Return only that part of the material below which starts with the line containing "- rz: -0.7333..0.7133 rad" and goes on through the line containing "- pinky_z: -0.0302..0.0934", restated exactly.
++++++++++++++++++++
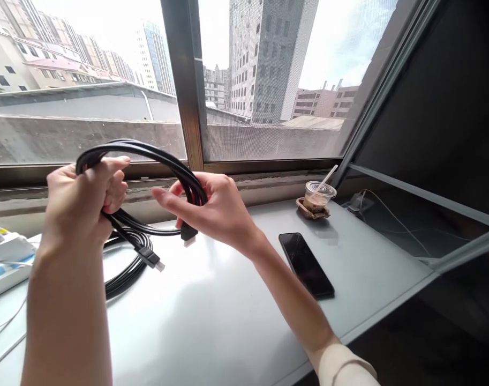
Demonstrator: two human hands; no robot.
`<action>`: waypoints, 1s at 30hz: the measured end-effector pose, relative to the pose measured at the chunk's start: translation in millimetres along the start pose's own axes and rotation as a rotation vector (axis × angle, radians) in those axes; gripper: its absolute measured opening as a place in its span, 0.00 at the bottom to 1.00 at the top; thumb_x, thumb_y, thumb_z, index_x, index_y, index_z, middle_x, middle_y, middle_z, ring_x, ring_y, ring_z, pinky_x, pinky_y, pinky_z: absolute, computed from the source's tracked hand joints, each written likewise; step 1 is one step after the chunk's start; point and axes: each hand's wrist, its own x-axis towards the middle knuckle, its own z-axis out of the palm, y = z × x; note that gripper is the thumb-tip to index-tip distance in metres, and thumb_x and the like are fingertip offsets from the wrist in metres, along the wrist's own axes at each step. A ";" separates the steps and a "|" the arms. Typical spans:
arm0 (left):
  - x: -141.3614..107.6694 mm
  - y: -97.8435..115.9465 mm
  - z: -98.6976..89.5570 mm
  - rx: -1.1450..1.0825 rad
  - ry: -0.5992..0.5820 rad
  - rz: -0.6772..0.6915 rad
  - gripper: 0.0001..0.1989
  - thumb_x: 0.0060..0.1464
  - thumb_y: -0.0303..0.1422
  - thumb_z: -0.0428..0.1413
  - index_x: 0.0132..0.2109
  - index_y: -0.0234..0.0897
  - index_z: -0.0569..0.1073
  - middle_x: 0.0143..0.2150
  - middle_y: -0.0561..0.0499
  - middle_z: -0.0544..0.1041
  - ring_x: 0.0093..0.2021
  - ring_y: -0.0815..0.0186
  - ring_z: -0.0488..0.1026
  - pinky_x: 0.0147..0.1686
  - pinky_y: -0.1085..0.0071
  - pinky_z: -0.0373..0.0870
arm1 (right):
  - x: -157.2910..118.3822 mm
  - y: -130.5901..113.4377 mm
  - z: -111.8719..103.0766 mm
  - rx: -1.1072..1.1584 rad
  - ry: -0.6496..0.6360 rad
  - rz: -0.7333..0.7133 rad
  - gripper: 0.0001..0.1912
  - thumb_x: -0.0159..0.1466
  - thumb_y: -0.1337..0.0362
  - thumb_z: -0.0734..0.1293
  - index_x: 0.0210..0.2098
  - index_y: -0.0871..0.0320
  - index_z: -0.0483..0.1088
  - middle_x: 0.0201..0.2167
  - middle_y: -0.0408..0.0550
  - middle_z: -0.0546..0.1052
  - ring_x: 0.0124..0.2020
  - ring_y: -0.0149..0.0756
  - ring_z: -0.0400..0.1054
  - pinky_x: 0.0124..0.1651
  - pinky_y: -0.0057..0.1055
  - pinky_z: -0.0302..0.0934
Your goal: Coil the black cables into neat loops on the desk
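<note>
A looped black cable (148,149) hangs in the air between my two hands, above the white table. My left hand (89,190) is closed in a fist around one side of the loops. On the other side, my right hand (212,206) curls its fingers round the strands, its thumb stretched toward the left. Two flat connector ends dangle below: one connector (150,257) under my left hand, another connector (188,233) beneath my right fingers. Behind them a second coil of black cable (126,281) lies on the table, partly hidden by my left arm.
A black phone (306,264) lies right of my right forearm on the white table (228,316). Farther back stands a plastic cup with a straw (318,195) in a cardboard holder. A white power strip (7,279) with plugs sits at the left edge. The window (192,80) closes off the back.
</note>
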 end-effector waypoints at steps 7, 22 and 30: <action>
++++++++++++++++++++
### YOUR RESPONSE
  - rz: -0.7333..0.7133 rad
  - gripper: 0.0001..0.1912
  - thumb_x: -0.0159..0.1466
  - thumb_y: -0.1337..0.0362
  - thumb_z: -0.0734..0.1293
  - index_x: 0.0210..0.2098
  - index_y: -0.0871..0.0320
  - index_z: -0.0483..0.1088
  - middle_x: 0.0201..0.2167
  - middle_y: -0.0408..0.0550
  - middle_z: -0.0546..0.1052
  - ring_x: 0.0124..0.2020
  - ring_y: -0.0149..0.0756
  - ring_z: -0.0400..0.1054
  - pinky_x: 0.0124..0.1651
  - pinky_y: -0.0057..0.1055
  - pinky_z: -0.0302..0.0934

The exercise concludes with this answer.